The problems in the transportation industry are also serious. For the first time in years, major bus companies did not felt the need to add additional lines during the Eid holiday. Occupancy rates of planes are not disclosed. Those who can afford it prefer to travel on their vehicles. The low-interest-rate boom in the construction industry might not continue once the current stocks of the state-run property developer TOKİ run out. The output in automotive and white goods is indeed on the rise, which shows that the Turkish people have switched to a habit of purchasing by installment payments to protect themselves against high inflation.
The actual picture of unemployment is yet not clear due to the ongoing ban on layoffs as a measure against the pandemic. Recent surveys show that the public does not believe in the officially announced inflation and unemployment figures. The government, on the one hand, says that the melting foreign exchange reserve is not a major problem, and on the other hand, it pays a heavy costs to keep the value of the dollar under a few cents below 7 Turkish Liras, a self-claimed psychological threshold.

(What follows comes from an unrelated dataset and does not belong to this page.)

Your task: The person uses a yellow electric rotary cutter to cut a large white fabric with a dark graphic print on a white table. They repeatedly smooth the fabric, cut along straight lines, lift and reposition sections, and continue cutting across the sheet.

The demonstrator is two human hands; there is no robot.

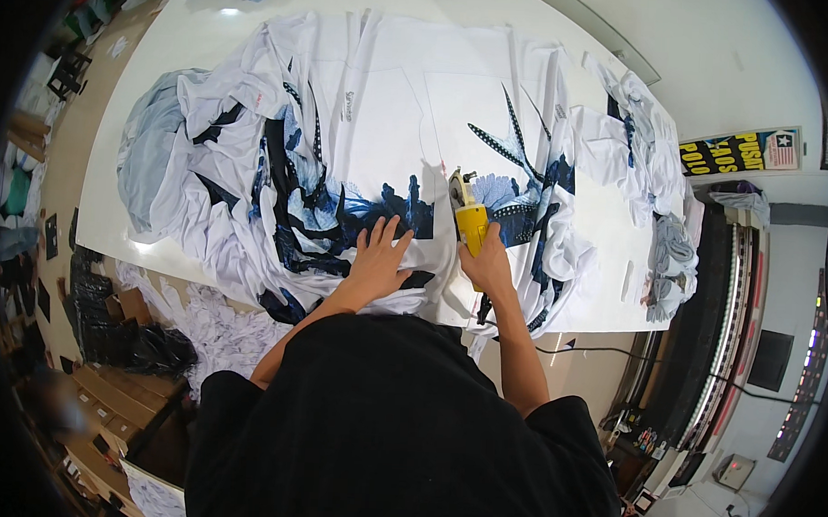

How all these affect voting potential?

The economic outline reveals new fault lines between the sections that Erdoğan and the AKP administration want to favor, and the small and medium-sized business owners and employees facing unemployment concerns, the sections that constitute the serious part of the vote base of the party.
Researches by pollster MetroPoll show that the votes of the AKP decreased from 33.9 percent at the end of February 2020 to 30.3 percent at the end of June (with the votes of the floating votes not being considered). Even though not significant, an upward move is being observed in votes for the main opposition Republican People’s Party (CHP), the Democracy and Progress Party (Deva), and the Future Party and a downward one in the AKP’s election ally Nationalists Movement Party (MHP) votes. The survey for the end of July, which would show the Hagia Sophia effect, has not been announced yet. And it would be useful to wait for the surveys for August and late September to understand how permanent the Hagia Sophia effect is.